- Exercise brief: Output the data below exactly, without images.

....

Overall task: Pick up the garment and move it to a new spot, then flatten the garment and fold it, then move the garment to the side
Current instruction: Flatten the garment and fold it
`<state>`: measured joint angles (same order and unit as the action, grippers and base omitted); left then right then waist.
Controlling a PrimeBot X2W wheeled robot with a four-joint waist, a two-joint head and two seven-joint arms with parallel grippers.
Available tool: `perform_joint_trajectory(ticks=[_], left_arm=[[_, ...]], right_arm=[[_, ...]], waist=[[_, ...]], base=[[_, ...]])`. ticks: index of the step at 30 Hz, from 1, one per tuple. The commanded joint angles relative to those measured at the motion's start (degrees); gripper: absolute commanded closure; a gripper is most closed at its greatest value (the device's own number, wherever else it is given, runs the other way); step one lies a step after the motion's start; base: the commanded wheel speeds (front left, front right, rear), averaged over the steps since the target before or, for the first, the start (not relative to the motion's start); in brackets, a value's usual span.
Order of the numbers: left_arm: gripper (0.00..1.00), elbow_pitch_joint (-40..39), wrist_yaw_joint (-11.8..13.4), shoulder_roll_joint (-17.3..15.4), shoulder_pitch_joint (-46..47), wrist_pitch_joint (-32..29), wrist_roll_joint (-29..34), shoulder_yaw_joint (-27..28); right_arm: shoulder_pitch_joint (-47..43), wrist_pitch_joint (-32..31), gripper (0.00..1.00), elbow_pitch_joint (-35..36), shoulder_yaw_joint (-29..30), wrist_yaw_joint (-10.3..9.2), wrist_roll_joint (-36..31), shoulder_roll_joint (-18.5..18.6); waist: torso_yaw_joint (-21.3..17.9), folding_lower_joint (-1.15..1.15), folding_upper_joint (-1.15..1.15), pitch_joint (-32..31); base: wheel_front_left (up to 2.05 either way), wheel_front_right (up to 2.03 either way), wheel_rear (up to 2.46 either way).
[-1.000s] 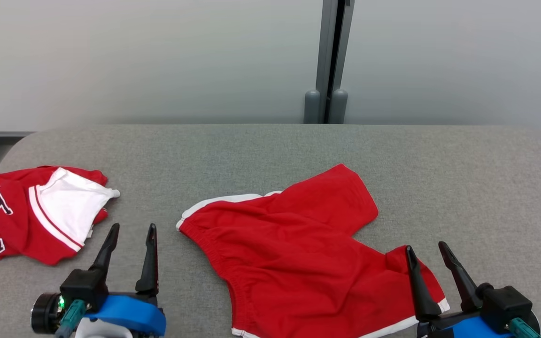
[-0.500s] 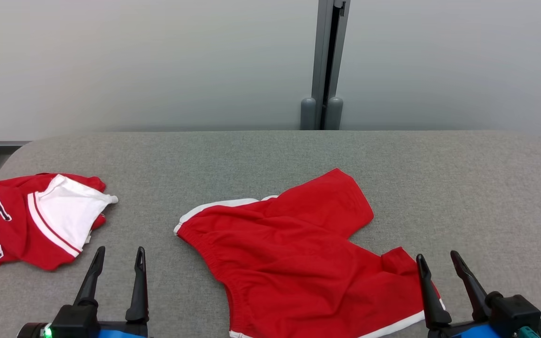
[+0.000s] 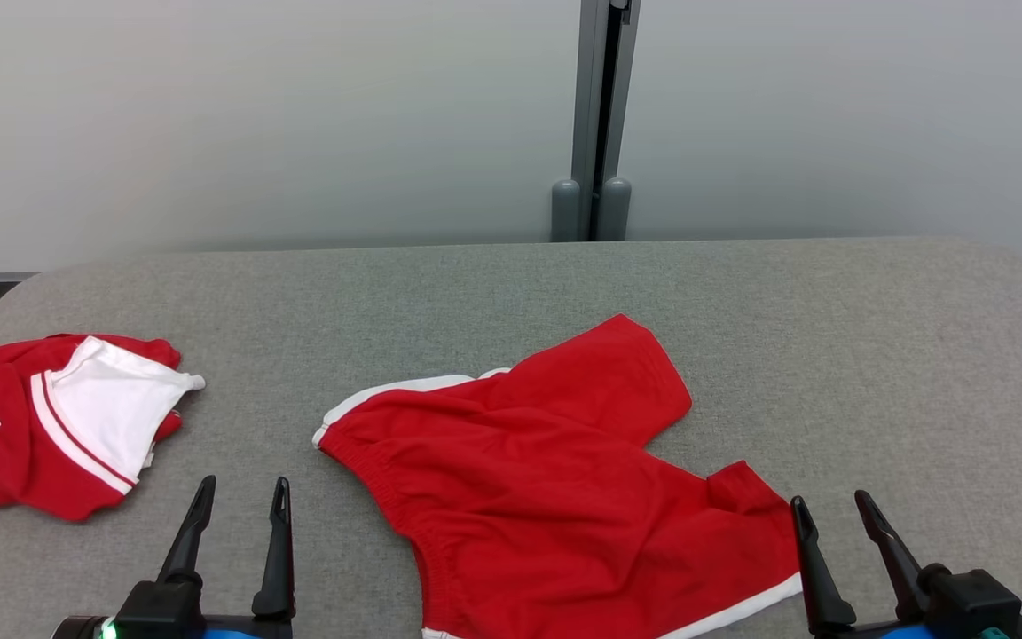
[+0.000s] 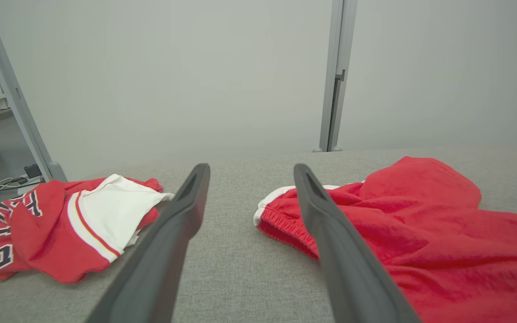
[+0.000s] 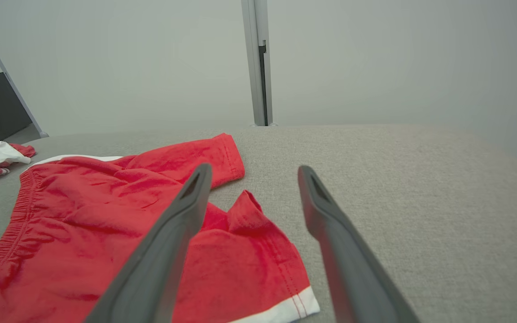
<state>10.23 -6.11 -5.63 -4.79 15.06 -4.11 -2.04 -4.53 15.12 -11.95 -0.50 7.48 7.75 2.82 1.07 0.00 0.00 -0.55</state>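
Head view, nearest first: the left gripper (image 3: 245, 484) rises from the bottom edge at lower left. Its two dark fingers are spread apart and hold nothing, with the tips over bare grey cloth. At lower right the right gripper (image 3: 830, 499) stands the same way, fingers parted and empty, just beside the near right hem of the red shorts (image 3: 564, 497) (its left finger crosses the white trim in the picture, but whether it touches cannot be told). Compared with a second ago, both grippers sit lower in the picture and less of their blue wrists shows; the spread of each pair of fingers is unchanged.

The shorts lie rumpled in the near middle of the table (image 3: 875, 337), waistband toward the left and one leg reaching toward the far right. They have kept their shape and place; the slight leftward slide of everything is the camera's own turn. Well to the left, apart from the shorts, lies a red and white jersey (image 3: 50, 426). Beyond the table's far edge a grey post (image 3: 595, 115) stands against the pale wall (image 3: 254, 115).
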Motion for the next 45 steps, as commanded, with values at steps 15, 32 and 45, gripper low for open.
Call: perform_joint_trajectory(ticks=[15,32,45], left_arm=[[0.00,2.43,-1.09,0.33,1.36,0.17,-0.12,-2.19],[0.00,15.67,-1.39,-3.89,3.80,0.17,-5.88,-23.36],[0.00,24.13,-1.39,-3.01,9.05,0.17,-10.35,-33.27]], right_arm=[[1.06,0.04,0.00,-1.86,1.10,0.03,-0.81,0.14],[5.63,0.04,0.00,-14.11,5.27,0.03,-2.32,0.15],[10.59,0.05,0.00,-23.96,3.42,0.03,-0.74,0.15]], waist=[[-0.43,0.00,0.00,0.50],[-1.01,0.00,0.00,2.54],[-1.93,0.00,0.00,4.64]], base=[[0.00,0.00,0.00],[0.00,0.00,0.00],[0.00,0.00,0.00]])
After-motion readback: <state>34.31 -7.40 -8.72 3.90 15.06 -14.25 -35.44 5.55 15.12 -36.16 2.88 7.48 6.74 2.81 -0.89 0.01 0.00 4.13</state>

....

- Finished task:
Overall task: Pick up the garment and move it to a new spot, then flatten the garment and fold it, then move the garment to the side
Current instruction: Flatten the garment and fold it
`<state>`: measured joint angles (same order and unit as the action, grippers and base omitted); left then right then waist.
Controlling a PrimeBot X2W wheeled robot with a four-joint waist, a two-joint head and two seven-joint arms with parallel grippers.
Available tool: `perform_joint_trajectory(ticks=[_], left_arm=[[_, ...]], right_arm=[[_, ...]], waist=[[_, ...]], base=[[_, ...]])`. ticks: index of the step at 30 Hz, from 1, one per tuple. The commanded joint angles relative to those measured at the motion's start (degrees); gripper: absolute commanded closure; a gripper is most closed at its greatest value (the device's own number, wherever else it is given, runs the other way); step one lies a step after the motion's start; base: the commanded wheel speeds (front left, front right, rear), averaged over the steps since the target before or, for the first, the start (not relative to the motion's start); in brackets, a value's usual span.
Order of the numbers: left_arm: gripper (0.00..1.00), elbow_pitch_joint (-40..39), wrist_yaw_joint (-11.8..13.4), shoulder_roll_joint (-17.3..15.4), shoulder_pitch_joint (-46..47), wrist_pitch_joint (-32..29), wrist_roll_joint (-29..34), shoulder_yaw_joint (-27..28); right_arm: shoulder_pitch_joint (-47..43), wrist_pitch_joint (-32..31), gripper (0.00..1.00), elbow_pitch_joint (-35..36), shoulder_yaw_joint (-29..30), wrist_yaw_joint (-10.3..9.2), wrist_roll_joint (-36..31), shoulder_roll_joint (-18.5..18.6); waist: torso_yaw_joint (-21.3..17.9), folding_lower_joint (-1.15..1.15), folding_upper_joint (-1.15..1.15), pitch_joint (-32..31); base: wheel_front_left (up to 2.05 either way), wheel_front_right (up to 2.03 either way), wheel_rear (up to 2.46 either way).
[-1.000s] 
[-0.500s] 
[+0.000s] 
[+0.000s] 
[+0.000s] 
<state>10.23 -6.11 -5.63 -4.79 15.06 -4.11 -2.04 -4.53 15.12 -11.95 -0.50 7.48 7.75 2.82 1.07 0.00 0.00 -0.55</state>
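Head view, nearest first: the left gripper (image 3: 245, 484) rises from the bottom edge at lower left. Its two dark fingers are spread apart and hold nothing, with the tips over bare grey cloth. At lower right the right gripper (image 3: 830, 499) stands the same way, fingers parted and empty, just beside the near right hem of the red shorts (image 3: 564, 497) (its left finger crosses the white trim in the picture, but whether it touches cannot be told). Compared with a second ago, both grippers sit lower in the picture and less of their blue wrists shows; the spread of each pair of fingers is unchanged.

The shorts lie rumpled in the near middle of the table (image 3: 875, 337), waistband toward the left and one leg reaching toward the far right. They have kept their shape and place; the slight leftward slide of everything is the camera's own turn. Well to the left, apart from the shorts, lies a red and white jersey (image 3: 50, 426). Beyond the table's far edge a grey post (image 3: 595, 115) stands against the pale wall (image 3: 254, 115).
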Motion for the next 45 steps, as commanded, with values at steps 15, 32 and 45, gripper low for open.
Call: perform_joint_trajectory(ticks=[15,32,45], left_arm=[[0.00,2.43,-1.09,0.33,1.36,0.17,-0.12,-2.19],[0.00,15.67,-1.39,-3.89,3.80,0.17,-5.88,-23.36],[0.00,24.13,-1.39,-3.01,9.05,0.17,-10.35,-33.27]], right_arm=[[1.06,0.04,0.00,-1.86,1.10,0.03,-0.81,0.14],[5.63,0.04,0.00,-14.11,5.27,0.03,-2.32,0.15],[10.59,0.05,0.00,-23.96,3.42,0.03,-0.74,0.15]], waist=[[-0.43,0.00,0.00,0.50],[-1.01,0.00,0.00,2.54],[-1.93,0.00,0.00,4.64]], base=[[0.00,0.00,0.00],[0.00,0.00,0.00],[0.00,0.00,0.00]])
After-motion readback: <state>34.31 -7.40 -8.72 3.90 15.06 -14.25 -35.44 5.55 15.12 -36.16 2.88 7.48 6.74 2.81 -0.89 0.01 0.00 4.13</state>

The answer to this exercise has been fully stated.